Taking Marvin Williams would be like if San Antonio had taken Tim Thomas and his world of potential, instead of the consensus player of the year, Bogut.

I mean, if Williams is so great, he played in college too last year--why didn't he ever actually play better than Bogut?


If you are deadset on drafting potential and excitement, then trade down and draft Gerald Green.

Or here's an idea, trade the number 1 pick to Atlanta so they can have Bogut, and you can get something plus marvin williams.


----------



## alex (Jan 7, 2003)

MilBucksFan2TheCore said:


> The team with Marvin Williams will. And will get more money from Herb Kohl to sell to Michael Jordan...who would love to mentor a North Carolina stud like Marvin.



Okay, let's get this oudda our dreams and thoughts. *Michael Jordan, had he bought the Bucks, would have moved them to LAS VEGAS * 

He even said so, and Herbie decided not to sell them because of this . . . the Herbster wants an owner commited to staying in Milwaukee. 

Anyhow, about the topic. Andrew Bogut's athleticism is underrated. Sports talkshow hosts are calling him a "giant stiff" and a "14 and 8 in his prime". The fourteen and eight comes from his Olympic numbers against America, which is insanely absurd since he put that up as a _nineteen year old _ playing against some of the best bigs in the NBA. I feel that Bogut can put up 16 ppg 9 rpg 4 apg next season, and be a 20-23 ppg 10-12 rpg 4-6 apg center/powerforward in his prime, and in the top fifteen (probably around 8-15) for his best six years.
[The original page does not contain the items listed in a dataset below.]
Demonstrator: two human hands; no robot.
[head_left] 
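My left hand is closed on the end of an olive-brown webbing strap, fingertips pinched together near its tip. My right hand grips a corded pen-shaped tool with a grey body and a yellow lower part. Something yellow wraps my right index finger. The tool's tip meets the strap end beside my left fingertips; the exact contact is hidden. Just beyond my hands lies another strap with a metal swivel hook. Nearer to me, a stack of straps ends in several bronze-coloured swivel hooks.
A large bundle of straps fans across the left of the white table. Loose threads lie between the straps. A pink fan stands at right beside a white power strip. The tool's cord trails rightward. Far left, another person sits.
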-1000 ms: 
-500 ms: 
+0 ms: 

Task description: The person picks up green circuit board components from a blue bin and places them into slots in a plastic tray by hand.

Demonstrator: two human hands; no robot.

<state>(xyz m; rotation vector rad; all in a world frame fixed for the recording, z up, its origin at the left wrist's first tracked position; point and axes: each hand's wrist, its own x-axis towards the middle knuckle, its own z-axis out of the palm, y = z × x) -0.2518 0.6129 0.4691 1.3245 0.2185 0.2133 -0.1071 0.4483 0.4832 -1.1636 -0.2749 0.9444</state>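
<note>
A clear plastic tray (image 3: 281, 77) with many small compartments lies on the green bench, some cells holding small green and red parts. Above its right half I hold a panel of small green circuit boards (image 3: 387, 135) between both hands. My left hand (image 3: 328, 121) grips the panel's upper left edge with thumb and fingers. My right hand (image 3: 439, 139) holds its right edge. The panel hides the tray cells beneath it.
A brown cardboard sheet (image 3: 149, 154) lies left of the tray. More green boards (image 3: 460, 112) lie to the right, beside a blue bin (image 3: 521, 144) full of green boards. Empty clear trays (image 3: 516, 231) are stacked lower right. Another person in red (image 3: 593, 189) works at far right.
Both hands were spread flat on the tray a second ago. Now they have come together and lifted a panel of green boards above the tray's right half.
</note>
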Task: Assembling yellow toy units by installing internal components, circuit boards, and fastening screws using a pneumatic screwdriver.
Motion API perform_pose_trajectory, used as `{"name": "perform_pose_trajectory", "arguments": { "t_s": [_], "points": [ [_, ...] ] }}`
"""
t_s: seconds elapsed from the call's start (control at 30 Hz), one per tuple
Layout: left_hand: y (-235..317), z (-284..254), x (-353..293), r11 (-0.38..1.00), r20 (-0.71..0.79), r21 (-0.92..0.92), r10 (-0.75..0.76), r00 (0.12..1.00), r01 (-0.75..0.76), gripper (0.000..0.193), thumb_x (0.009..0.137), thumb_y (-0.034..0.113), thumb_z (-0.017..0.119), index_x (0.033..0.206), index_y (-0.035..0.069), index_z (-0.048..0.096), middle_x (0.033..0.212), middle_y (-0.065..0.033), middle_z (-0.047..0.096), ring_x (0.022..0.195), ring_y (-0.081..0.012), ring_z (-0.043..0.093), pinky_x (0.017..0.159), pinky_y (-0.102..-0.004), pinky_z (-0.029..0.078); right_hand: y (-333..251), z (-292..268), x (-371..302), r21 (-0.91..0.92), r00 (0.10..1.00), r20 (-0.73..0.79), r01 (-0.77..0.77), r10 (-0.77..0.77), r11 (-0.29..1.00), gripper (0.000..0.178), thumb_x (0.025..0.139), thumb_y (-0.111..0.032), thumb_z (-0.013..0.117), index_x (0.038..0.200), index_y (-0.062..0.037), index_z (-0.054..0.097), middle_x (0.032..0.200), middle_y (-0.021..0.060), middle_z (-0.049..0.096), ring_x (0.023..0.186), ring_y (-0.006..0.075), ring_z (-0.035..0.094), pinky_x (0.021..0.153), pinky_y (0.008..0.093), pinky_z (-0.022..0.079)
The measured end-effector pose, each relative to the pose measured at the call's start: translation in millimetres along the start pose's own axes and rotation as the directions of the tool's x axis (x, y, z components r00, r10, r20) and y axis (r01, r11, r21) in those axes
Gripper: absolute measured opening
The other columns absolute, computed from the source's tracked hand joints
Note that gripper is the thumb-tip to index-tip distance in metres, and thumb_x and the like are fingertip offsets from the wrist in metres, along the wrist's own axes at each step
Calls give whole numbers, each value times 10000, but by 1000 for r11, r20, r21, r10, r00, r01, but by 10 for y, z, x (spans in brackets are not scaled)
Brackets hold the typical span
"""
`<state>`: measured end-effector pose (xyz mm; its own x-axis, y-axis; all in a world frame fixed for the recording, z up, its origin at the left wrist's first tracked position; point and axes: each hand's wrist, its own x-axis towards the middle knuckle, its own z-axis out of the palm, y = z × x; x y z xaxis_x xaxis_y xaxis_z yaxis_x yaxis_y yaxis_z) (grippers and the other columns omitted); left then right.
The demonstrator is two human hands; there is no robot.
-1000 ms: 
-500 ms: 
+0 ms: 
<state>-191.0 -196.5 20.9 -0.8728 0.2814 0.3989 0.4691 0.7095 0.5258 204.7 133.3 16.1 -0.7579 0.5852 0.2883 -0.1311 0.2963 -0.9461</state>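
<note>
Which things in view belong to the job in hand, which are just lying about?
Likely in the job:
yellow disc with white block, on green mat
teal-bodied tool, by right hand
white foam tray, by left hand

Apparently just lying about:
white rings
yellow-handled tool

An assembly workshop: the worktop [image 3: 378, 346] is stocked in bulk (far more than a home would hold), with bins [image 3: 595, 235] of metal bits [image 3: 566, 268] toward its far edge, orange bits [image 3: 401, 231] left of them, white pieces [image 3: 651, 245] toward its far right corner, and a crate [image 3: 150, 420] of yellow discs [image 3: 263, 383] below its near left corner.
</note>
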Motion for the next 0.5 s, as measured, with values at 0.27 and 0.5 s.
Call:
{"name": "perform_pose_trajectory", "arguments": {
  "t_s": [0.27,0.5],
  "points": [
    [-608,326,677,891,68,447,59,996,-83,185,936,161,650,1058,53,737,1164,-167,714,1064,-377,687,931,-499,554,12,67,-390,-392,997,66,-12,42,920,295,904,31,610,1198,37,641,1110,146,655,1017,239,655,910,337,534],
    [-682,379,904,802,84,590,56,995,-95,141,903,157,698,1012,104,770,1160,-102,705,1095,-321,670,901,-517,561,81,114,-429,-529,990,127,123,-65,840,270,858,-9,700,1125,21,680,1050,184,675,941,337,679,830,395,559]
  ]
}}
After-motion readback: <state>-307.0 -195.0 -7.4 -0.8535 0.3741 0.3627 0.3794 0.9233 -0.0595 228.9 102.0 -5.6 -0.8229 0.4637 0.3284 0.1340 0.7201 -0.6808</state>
He's a much better athlete then people give him credit for, especially when you consider his size. Even Tim Duncan is a below average NBA athlete for the typically sized NBA player. However, TD is about 6'11" 260 lbs, and for his size he's a terrific athlete, especially running the floor.

I feel that Andrew Bogut is somewhat similar. He's not a great athlete compared to the typical NBA wing, but for a post player he's fairly good. And he has GREAT intangibles. 

I would certainly build around Bogut. If I were the Bucks, I'd trade everyone but a few players. I'd keep Mike Redd (I'd sign and trade him now if he wants too much, which is around nine million) Zaur, Mo Williams, TJ Ford, and maybe Dez. I love Desmond Mason, but I would think the Bucks should build with youth. He could, however, provide "veteran leadership" to a young team, so maybe he should be kept for a few more years.

I feel that the Bucks should build through the draft and by signing young free-agents. A prime example is Chris Wilcox, who, when given playing time, does fairly well. He's very young, and if the Bucks offer a deal for 6 million a year, I don't think the Clips will match. If ya match Bogut and Wilcox, ya get a nice mix of size and skill with speed and athleticism. 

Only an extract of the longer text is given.